The amount of money raised through the enterprise investment scheme (EIS) has fallen for the first time in five years, according to the latest statistics from HM Revenue & Customs (HMRC).

The tax-efficient scheme saw a 2% drop from 2014/15 to 2015/16, although the £1.89bn raised in the most recent tax year was still the second-highest amount invested into the scheme since it was launched 24 years ago.

The amount of companies raising money through the government-sponsored funding scheme has also fallen, from 1,740 in 2014/15 to 1,645 in 2015/16.

It is the first fall of this kind since 2012 and accountancy firm Moore Stephens said it followed the decision by former Chancellor George Osborne to exclude businesses from the funding scheme that have been trading for more than seven years.

The publication of the statistics comes a few weeks before the Treasury is rumoured to tighten the rules around EIS tax advantages in the Budget when it publishes the outcome of the Patient Capital Review.
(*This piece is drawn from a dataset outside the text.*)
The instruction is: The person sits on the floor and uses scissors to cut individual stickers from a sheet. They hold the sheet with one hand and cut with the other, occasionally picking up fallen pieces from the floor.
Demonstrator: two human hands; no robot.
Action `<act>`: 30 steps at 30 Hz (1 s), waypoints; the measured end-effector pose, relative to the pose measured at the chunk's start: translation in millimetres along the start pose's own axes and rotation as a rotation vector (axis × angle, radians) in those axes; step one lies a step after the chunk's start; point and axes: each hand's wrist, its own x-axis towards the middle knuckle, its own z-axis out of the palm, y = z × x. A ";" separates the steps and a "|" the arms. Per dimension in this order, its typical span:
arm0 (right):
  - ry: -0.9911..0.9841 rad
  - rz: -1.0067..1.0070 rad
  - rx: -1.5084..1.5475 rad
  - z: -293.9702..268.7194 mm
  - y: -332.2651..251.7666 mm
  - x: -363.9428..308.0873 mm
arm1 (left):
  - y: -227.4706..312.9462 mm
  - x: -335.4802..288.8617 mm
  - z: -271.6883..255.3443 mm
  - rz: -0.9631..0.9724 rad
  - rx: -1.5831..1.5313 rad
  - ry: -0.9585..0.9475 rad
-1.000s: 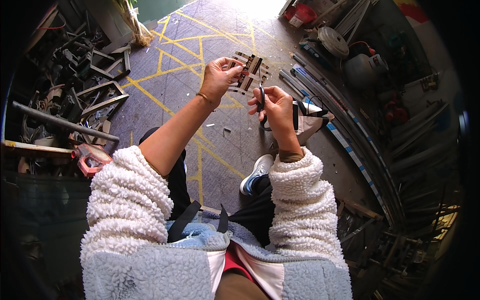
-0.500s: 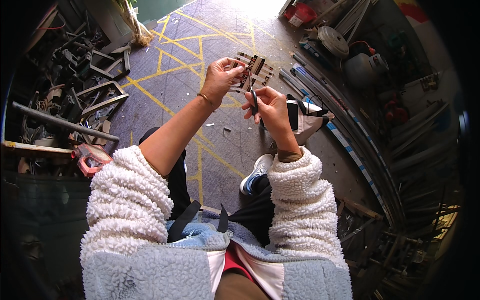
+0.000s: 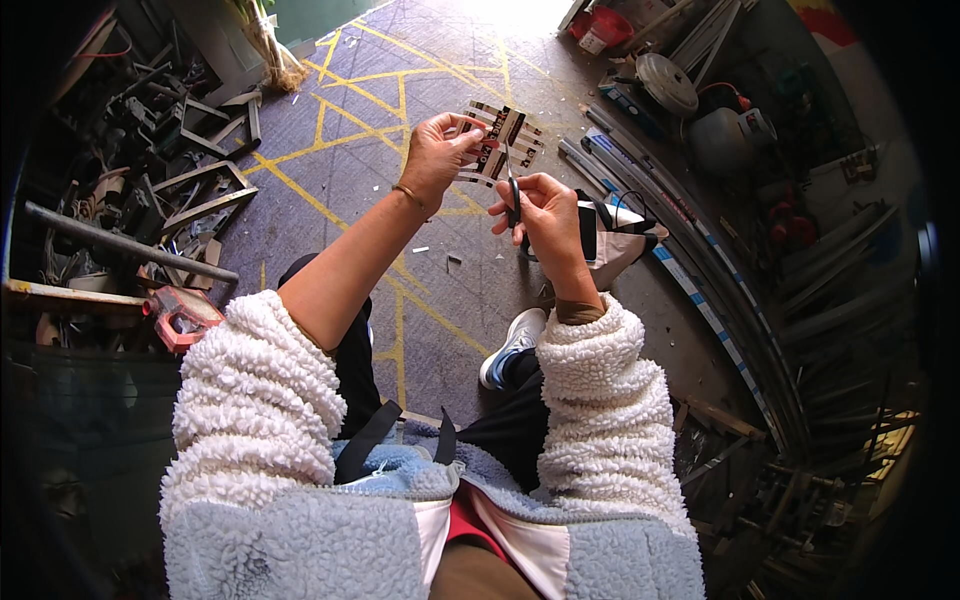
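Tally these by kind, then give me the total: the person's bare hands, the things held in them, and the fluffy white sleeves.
Bare hands: 2, the left hand and the right hand
Scissors: 1, in the right hand
Patterned sheet: 1, in the left hand
Fluffy white sleeves: 2
Total: 6

The left hand [image 3: 438, 160] pinched a dark-and-pale striped sheet [image 3: 513, 128], while the right hand [image 3: 548, 215] held dark-handled scissors [image 3: 515, 203], blades at the sheet. Beneath lay a yellow-lined floor [image 3: 345, 180]; a pale bag [image 3: 612, 252] sat beside the right wrist, near long bars [image 3: 702, 305].
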 end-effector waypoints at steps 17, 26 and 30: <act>-0.014 0.006 0.035 1.3 0.3 2.3 | 1.3 0.1 0.5 -0.002 -0.017 -0.020; 0.007 0.007 0.041 2.6 -1.6 1.8 | 3.5 0.2 0.3 -0.003 0.000 -0.014; 0.004 -0.005 -0.019 3.6 -3.9 0.7 | 4.0 0.2 0.2 0.008 -0.027 -0.011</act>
The scheme has seen £16.2bn raised by 26,355 companies since it launched in the 1993/94 tax year.

Partner at Moore Stephens, Timothy Fussell argued it is “vital” the UK continues to support schemes that incentivise investment into innovative and scalable companies.

“As traditional debt financing remains a challenge for SMEs, the EIS scheme has proven to be a useful tool for attracting investment,” he said.
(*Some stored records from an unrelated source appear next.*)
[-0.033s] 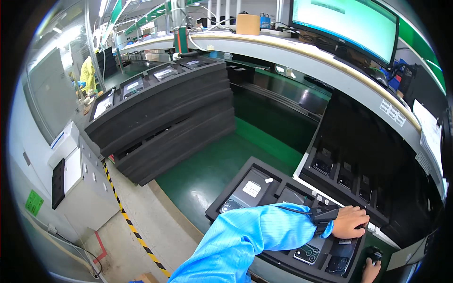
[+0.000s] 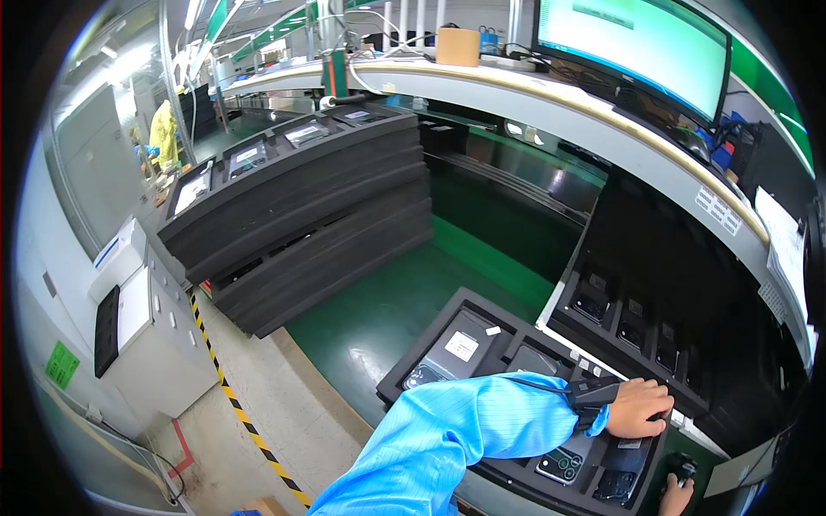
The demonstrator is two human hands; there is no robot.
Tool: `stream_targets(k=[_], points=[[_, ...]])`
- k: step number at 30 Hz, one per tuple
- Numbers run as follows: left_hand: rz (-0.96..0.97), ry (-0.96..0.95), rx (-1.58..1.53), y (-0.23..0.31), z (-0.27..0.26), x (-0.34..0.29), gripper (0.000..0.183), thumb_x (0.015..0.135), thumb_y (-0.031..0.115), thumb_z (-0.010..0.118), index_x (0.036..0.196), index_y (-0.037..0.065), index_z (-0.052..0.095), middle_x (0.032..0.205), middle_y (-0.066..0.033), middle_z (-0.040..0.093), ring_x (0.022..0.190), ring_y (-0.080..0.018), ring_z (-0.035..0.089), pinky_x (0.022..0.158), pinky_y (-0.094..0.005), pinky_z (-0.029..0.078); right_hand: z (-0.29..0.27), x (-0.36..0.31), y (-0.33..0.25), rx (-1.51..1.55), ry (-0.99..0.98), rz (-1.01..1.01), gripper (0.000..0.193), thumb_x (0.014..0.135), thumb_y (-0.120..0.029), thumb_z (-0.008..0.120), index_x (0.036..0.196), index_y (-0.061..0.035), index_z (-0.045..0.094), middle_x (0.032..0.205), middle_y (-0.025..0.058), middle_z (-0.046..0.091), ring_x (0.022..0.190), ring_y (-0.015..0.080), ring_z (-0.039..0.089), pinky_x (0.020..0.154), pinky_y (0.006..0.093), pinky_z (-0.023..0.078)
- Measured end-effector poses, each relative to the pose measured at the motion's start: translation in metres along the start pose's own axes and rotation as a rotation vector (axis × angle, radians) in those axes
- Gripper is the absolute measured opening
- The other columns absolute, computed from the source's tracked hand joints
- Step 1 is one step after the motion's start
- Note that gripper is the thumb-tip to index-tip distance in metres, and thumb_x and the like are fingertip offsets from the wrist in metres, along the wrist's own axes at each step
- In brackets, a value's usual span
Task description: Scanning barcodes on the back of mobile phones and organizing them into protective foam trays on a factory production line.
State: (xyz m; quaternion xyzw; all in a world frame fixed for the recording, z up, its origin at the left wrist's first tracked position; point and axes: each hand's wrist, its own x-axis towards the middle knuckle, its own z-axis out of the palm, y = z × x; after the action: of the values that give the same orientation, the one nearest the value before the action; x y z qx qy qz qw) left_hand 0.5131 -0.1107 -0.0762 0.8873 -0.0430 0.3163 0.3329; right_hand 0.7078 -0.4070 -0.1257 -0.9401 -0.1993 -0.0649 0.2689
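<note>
My left arm in a blue sleeve reaches across a black foam tray (image 2: 397,375) that holds several smartphones in separate slots. With fingers curled down, my left hand (image 2: 638,408) lies over the tray's far right corner; what is under the fingertips is hidden. A black device is strapped to that wrist. Below the forearm show a phone with a round-lens camera block (image 2: 561,464) and a darker phone (image 2: 615,486). A labelled grey phone (image 2: 460,346) lies in the left slot. At the lower right, my right hand (image 2: 677,496) closes around a small black device (image 2: 682,466).
A tall stack of black foam trays (image 2: 301,215) stands at the left, phones on top. Another tray of phones (image 2: 632,331) sits under the bench (image 2: 602,112), which carries a monitor (image 2: 637,52). White drawer cabinet (image 2: 159,335) and striped floor tape (image 2: 245,421) are at left.
</note>
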Motion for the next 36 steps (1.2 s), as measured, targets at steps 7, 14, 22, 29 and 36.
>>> stream_targets(k=[7, 14, 22, 29, 36], points=[[0.006, -0.007, -0.009, -0.001, 0.001, 0.0, 0.024, 0.086, 0.032, 0.063, 0.094, 0.01, 0.059, 0.096, -0.009, 0.057, 0.097, -0.0302, 0.056, 0.085, -0.0432, 0.043, -0.005, -0.006, -0.007, -0.063, 0.051, -0.136, 0.05, 0.088, -0.04, 0.075, 0.096, 0.0087, 0.07, 0.079, 0.0184, 0.073, 0.073, 0.0297, 0.068, 0.072, 0.0386, 0.052], [0.005, 0.004, -0.002, 0.001, 0.0, 0.0, 0.025, 0.086, 0.033, 0.061, 0.093, 0.01, 0.059, 0.097, -0.0089, 0.057, 0.097, -0.0295, 0.055, 0.085, -0.0435, 0.044, -0.013, -0.014, -0.03, 0.041, -0.016, -0.004, 0.049, 0.088, -0.04, 0.076, 0.097, 0.0086, 0.07, 0.079, 0.0187, 0.073, 0.072, 0.0297, 0.068, 0.072, 0.0392, 0.052], [0.014, 0.036, 0.015, -0.004, 0.008, 0.001, 0.024, 0.086, 0.032, 0.062, 0.094, 0.009, 0.06, 0.096, -0.0085, 0.057, 0.096, -0.0291, 0.055, 0.083, -0.0431, 0.044, -0.02, -0.018, -0.038, -0.048, -0.057, 0.049, 0.056, 0.089, -0.046, 0.074, 0.104, 0.0086, 0.071, 0.092, 0.0242, 0.073, 0.084, 0.0371, 0.069, 0.081, 0.0421, 0.052], [0.008, 0.048, 0.015, -0.003, 0.007, 0.001, 0.025, 0.085, 0.032, 0.062, 0.093, 0.009, 0.06, 0.096, -0.01, 0.057, 0.096, -0.0301, 0.055, 0.083, -0.0438, 0.044, -0.011, -0.011, -0.024, -0.06, -0.019, -0.043, 0.058, 0.09, -0.047, 0.073, 0.104, 0.0091, 0.071, 0.092, 0.0239, 0.074, 0.086, 0.0372, 0.069, 0.081, 0.0435, 0.052], [0.035, -0.005, -0.001, -0.006, 0.006, 0.002, 0.023, 0.086, 0.03, 0.063, 0.093, 0.009, 0.059, 0.096, -0.0094, 0.057, 0.096, -0.0304, 0.055, 0.083, -0.0444, 0.044, -0.015, -0.013, -0.027, -0.073, -0.004, -0.022, 0.058, 0.089, -0.046, 0.074, 0.102, 0.0104, 0.07, 0.088, 0.0225, 0.074, 0.084, 0.0356, 0.069, 0.08, 0.0411, 0.052]])
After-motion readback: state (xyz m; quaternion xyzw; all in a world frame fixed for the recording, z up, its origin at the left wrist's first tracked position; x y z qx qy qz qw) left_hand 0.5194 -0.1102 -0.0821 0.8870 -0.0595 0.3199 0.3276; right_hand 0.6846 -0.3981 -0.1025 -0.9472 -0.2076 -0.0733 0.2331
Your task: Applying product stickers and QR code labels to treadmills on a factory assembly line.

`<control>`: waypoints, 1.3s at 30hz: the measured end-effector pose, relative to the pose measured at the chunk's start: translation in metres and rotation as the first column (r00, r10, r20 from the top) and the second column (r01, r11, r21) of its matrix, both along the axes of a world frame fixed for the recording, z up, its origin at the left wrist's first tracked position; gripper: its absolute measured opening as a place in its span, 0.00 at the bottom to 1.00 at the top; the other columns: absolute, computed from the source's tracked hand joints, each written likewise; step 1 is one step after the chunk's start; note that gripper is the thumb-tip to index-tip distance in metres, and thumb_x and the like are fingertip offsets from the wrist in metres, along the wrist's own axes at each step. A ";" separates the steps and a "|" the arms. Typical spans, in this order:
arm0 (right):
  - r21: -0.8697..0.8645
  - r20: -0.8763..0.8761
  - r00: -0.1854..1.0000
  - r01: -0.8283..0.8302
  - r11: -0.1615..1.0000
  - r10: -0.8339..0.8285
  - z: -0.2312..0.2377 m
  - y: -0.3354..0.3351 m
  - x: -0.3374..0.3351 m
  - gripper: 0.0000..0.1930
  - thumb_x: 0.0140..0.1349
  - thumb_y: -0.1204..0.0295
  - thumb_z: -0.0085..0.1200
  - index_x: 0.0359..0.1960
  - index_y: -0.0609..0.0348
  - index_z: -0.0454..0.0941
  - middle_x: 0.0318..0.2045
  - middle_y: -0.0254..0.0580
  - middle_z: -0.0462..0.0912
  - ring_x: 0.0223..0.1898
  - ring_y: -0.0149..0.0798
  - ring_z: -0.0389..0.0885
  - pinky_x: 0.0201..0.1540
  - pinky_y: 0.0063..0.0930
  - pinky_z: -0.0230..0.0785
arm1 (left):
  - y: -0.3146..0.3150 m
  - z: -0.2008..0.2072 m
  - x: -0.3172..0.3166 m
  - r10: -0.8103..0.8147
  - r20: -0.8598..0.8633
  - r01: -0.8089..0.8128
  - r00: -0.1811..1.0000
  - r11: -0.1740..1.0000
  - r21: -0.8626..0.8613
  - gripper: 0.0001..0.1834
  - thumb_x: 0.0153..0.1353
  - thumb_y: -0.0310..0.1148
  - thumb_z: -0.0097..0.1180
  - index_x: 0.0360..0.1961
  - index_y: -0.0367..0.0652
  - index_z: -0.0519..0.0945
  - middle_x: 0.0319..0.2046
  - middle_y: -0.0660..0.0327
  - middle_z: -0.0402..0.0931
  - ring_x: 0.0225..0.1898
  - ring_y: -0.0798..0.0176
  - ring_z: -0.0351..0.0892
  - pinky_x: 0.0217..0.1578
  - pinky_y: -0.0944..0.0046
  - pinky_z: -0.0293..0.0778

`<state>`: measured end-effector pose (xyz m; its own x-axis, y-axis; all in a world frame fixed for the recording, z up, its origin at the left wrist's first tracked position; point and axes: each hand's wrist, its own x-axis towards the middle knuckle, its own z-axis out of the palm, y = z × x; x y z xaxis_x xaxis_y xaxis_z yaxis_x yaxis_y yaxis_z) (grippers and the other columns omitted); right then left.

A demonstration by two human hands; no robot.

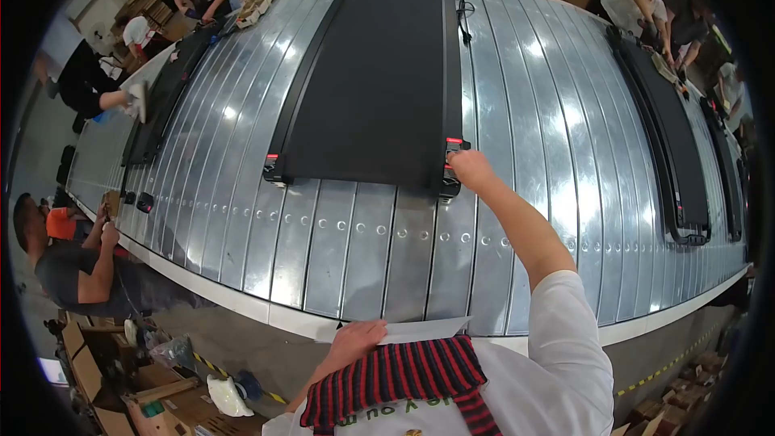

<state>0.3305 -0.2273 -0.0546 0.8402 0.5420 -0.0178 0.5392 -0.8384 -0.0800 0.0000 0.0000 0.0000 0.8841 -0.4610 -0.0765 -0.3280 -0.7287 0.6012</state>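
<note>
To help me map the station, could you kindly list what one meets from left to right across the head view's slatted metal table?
Long black panel → broad black rectangular deck → person's bare right hand → long black framed panel → narrow black frame.

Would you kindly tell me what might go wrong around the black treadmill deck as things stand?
The right hand touches the corner fitting of the black treadmill deck; it might get pinched if the deck shifts. The black cord lies beside the deck's far end and could snag. The white sheet by the left hand is at the near edge and might slip off.
</note>
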 end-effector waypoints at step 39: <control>-0.216 0.236 0.960 -0.101 0.971 0.152 -0.022 0.006 0.009 0.03 0.49 0.72 0.44 0.25 0.57 0.67 0.23 0.41 0.74 0.24 0.39 0.76 0.24 0.30 0.69 | 0.042 -0.025 0.040 -0.029 -0.031 0.027 0.999 0.998 -0.065 0.07 0.47 0.29 0.44 0.30 0.44 0.66 0.30 0.59 0.69 0.35 0.56 0.71 0.36 0.60 0.66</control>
“Recent changes to the EIS and the Seed EIS have made it even harder for early-stage businesses to get their hands on funding. SMEs will be hoping that no further adverse changes are made to the EIS or Venture Capital Trust schemes in the Chancellor’s upcoming Budget.

“However, the findings from the recent Patient Capital Review, into long-term funding for innovative firms, suggest that there will be a further tightening of the rules to focus on growth and higher risk activities.”.